温墨情终于肯收起长剑,抹了把伤口上的血冷笑:“他有时间在幕后看戏,我却没时间陪他消遣。你们的戏演完了,也应该弄清楚我的态度了,这笔债不用他们四个还,直接算到楼浅寒头上。滚,别等我动手。”
“温少主,您这是要逼死属下么?”公孙彦玉急得快哭了,哀求目光不得已转向言离忧。
“看我干什么?他们仗着人多跑来撒野,出手毫不留情,我还要替他们求情不成?”言离忧才不理会公孙彦玉可怜眼神,眉头一皱,扯了扯温墨情衣袖,“下山,伤口还流血呢,我可不想因为失血过多死在山上喂狼。”
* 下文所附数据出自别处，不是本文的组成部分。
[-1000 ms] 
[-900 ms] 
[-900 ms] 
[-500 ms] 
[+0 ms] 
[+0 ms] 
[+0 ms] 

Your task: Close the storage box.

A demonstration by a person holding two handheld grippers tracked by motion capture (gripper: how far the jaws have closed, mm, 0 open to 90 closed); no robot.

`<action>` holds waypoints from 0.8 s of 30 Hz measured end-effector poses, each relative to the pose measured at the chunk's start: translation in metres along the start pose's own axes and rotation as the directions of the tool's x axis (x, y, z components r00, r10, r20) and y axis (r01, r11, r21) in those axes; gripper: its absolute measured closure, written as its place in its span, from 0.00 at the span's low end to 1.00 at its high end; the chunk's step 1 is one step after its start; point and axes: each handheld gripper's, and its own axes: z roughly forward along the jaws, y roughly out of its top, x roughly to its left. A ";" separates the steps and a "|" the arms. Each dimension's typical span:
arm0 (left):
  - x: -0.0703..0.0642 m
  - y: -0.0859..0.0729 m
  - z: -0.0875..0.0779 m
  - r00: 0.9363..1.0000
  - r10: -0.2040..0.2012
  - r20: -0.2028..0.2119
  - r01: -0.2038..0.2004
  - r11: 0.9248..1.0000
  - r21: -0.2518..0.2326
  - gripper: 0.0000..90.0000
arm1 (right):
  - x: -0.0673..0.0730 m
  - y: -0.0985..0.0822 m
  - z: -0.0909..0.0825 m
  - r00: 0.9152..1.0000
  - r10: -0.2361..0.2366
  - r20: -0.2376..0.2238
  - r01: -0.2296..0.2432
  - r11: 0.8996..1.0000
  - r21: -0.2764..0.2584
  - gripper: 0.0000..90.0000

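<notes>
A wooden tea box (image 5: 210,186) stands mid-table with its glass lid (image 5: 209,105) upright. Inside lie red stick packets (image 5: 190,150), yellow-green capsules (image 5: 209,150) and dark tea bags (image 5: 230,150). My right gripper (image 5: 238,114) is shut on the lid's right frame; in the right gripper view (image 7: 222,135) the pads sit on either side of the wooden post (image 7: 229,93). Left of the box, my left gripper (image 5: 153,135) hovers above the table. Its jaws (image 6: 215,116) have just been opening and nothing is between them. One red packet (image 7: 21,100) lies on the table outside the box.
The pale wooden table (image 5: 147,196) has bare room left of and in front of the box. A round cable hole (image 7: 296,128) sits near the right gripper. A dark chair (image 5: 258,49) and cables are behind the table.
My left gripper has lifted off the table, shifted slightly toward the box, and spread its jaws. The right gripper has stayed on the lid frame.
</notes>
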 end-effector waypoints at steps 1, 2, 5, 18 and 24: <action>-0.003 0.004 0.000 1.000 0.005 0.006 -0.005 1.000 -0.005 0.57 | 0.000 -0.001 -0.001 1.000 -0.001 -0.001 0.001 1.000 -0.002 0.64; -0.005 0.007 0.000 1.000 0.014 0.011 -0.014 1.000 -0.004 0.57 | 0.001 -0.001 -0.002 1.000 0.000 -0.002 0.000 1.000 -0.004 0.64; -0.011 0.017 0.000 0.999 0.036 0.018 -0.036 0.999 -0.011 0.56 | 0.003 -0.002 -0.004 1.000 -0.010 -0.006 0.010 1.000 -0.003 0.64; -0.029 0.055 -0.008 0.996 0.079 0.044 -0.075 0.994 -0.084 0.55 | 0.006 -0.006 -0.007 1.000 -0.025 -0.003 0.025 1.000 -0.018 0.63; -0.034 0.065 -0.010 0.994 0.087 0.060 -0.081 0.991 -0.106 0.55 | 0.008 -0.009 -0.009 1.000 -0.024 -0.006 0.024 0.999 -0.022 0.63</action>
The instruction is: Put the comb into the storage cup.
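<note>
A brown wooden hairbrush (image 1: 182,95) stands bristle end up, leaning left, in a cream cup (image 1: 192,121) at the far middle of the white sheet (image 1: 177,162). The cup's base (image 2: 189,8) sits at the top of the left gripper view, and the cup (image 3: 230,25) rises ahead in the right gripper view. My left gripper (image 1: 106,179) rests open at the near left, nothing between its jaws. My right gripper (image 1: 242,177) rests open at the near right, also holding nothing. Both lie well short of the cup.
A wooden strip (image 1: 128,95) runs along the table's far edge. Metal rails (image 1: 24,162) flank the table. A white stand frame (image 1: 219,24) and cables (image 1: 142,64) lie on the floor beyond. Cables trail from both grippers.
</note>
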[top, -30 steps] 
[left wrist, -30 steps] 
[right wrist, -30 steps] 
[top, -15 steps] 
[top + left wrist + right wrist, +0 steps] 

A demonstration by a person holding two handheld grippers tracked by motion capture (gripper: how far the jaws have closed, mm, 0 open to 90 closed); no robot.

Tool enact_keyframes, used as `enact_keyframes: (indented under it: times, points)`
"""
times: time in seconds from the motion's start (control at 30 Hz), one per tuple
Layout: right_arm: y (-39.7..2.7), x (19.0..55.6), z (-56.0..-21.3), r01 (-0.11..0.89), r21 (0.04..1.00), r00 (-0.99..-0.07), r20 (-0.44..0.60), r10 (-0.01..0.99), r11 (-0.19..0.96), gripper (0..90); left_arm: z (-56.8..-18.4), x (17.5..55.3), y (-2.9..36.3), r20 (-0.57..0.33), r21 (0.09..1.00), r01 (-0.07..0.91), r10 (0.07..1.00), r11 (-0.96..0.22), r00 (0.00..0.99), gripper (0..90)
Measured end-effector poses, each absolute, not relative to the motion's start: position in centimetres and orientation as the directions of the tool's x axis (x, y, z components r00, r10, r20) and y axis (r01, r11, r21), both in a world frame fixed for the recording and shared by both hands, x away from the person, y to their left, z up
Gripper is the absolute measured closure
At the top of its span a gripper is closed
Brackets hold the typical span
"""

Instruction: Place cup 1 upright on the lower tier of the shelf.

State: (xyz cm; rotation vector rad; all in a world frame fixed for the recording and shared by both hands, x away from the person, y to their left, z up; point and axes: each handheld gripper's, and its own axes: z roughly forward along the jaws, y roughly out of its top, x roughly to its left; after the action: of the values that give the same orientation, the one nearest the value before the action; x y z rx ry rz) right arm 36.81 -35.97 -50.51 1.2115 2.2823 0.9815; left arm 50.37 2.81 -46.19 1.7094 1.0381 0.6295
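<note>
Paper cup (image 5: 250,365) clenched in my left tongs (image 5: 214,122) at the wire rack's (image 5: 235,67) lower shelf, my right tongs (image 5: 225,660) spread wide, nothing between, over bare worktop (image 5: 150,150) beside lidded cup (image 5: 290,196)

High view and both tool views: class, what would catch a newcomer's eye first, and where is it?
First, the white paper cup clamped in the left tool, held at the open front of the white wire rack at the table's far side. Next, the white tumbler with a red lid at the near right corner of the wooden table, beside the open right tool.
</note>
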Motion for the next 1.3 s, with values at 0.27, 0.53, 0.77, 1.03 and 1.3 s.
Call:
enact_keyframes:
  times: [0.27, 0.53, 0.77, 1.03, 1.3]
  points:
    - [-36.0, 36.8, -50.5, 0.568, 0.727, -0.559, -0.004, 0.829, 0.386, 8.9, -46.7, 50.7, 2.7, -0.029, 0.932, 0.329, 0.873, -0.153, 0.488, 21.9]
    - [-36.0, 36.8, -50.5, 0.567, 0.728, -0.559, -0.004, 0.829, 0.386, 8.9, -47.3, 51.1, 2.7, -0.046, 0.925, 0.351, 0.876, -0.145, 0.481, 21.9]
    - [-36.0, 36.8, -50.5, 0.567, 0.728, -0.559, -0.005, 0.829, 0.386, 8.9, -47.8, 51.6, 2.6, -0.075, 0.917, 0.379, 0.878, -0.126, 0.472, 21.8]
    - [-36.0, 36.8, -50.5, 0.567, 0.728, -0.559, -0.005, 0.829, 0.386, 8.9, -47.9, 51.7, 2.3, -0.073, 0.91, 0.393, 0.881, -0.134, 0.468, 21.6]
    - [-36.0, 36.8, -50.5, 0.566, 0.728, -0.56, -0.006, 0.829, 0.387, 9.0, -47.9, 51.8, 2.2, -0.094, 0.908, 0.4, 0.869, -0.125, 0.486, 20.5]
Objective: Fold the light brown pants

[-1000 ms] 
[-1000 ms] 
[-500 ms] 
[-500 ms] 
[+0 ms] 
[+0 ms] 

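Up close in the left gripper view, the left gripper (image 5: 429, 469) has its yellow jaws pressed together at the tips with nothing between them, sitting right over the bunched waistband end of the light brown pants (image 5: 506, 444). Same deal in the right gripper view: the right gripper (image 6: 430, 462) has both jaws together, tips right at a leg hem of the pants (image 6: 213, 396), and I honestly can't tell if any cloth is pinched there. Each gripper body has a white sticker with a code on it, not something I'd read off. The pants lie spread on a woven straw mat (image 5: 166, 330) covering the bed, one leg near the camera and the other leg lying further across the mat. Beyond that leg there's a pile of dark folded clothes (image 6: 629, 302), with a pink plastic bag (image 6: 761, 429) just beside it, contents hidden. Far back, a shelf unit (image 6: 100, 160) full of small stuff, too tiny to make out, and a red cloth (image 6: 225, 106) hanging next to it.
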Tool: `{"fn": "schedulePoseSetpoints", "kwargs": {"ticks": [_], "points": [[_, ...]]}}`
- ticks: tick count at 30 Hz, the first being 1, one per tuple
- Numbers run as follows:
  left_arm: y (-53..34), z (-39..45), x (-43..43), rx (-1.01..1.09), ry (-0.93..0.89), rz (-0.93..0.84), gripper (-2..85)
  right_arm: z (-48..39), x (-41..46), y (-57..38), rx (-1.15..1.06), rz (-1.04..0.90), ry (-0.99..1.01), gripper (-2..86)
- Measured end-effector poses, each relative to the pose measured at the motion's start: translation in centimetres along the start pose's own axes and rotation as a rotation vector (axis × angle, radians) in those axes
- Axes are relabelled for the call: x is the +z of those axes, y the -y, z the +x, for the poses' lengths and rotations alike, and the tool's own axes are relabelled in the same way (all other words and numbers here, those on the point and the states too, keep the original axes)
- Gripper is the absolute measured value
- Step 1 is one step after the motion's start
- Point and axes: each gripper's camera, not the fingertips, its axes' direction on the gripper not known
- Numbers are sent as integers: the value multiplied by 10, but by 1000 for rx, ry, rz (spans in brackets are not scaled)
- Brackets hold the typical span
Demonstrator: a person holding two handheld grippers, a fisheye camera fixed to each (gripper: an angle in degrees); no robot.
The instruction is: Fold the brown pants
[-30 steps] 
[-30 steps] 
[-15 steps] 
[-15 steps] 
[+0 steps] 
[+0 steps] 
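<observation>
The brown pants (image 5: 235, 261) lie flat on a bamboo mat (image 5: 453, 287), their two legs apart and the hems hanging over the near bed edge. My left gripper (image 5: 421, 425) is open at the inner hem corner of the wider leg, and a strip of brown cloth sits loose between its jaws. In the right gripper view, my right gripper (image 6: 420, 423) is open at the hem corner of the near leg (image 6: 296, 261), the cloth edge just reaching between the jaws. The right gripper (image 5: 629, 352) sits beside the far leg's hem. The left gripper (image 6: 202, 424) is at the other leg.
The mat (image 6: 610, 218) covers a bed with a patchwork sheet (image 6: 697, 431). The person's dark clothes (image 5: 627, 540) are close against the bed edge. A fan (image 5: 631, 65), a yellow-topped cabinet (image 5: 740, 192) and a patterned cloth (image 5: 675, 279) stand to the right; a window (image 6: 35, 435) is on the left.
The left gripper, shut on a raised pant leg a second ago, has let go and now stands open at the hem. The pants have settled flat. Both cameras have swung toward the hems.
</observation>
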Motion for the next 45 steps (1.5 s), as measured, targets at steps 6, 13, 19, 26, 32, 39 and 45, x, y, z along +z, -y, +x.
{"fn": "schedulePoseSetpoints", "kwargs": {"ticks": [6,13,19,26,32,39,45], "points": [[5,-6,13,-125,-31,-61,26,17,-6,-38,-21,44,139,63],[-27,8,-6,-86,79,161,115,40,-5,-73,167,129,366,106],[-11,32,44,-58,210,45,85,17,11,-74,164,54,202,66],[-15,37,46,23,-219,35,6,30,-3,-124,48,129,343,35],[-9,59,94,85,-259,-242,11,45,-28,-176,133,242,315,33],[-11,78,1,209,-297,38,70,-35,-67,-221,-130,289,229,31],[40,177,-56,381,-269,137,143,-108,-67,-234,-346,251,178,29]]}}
温墨情挑了挑眉梢,淡淡瞥上一眼,阴云密布的脸上隐约有了一丝笑意。
言离忧比他会演戏,而且是个不用说就能了解状况的好戏子,至少在配合上算是十分默契,这点无论是碧笙还是碧箫都做不来。
眼见着温墨情要转身下山,公孙彦玉终于绷不住,愁眉苦脸拦到二人面前,一副沮丧表情哀怨忧郁:“温少主留步,属下明说还不行吗?”
“说。”
公孙彦玉咽了口口水,声音里都夹着幽怨:“阁主的确接到了签生死簿的五千两银子,但目标不是温少主而是青……是这位姑娘。阁主说要打探一些情况,让属下带人来试探试探,并命令属下无论如何要把温少主引到邻镇见上一面。温少主要是就这么走了的话,属下回去后要怎么向阁主交代?”
“你要怎么交代,与我何干?”温墨情冷倔得像根冰冻木头,全然不理会公孙彦玉一片凄凉之色,丢下话,转身朝山下大步离去。
既然是相识的人,这场架估计再打不起来。言离忧虽然有些遗憾没能为手臂上的伤狠狠报复回去,却也明白温墨情此时心情十分不好,最佳选择是顺着他的意思赶紧回客栈,况且她也得尽快处理两人的伤口才行。
看了看温墨情的伤口再看看自己的,言离忧微愣,旋即轻笑出声,温墨情皱着眉打量怪物似的看她:“笑什么?看我受伤丢脸很高兴?”
“别没事找事,我什么时候说你丢脸了?”翻了翻白眼,言离忧还是忍不住笑,指了指温墨情手臂,“你看巧不巧,我们两个的伤口都在同一个位置,让碧箫看见一定笑我们连受伤都要成双成对。”
温墨情这才注意到两个人都伤在左边小臂上,甚至连方向位置都差不多,沉着脸想了想,竟也露出笑容:“算是你欠我的第二个人情——这伤本该在你身上,没有你又呆又笨扯后腿,那几个人只需三两招便可放倒。”
“这么英勇神武早干什么去了?一开始直接把他们打垮不就好了?算起来应该是你连累我才对。”
互相嘲讽攻讦的二人谁也没有对身后五个沮丧绝望身影多看一眼,时而笑时而吵,带着一路争执离开青莲山,天全黑时方才回到暂时停留的小镇。
言离忧硬拉着温墨情先到医馆处理好伤口,而后又去看尹钧白,因着先前失血太多气血两虚,尹钧白一早就服药睡下,只剩碧笙呆呆地坐在房外。温墨情没有与碧笙多聊几句的打算,只简单吩咐她早些回客栈休息后便扯着言离忧离开,一直拽到自己房内。
“今晚你在我房间睡。”
“没必要吧?”温墨情不介意,言离忧倒拘束起来,“那人都说只是试探试探你而已,应该不会再埋伏暗袭;再说就算他们真的来了也敌不过你三两招盖世神功,我在哪里睡都一样。”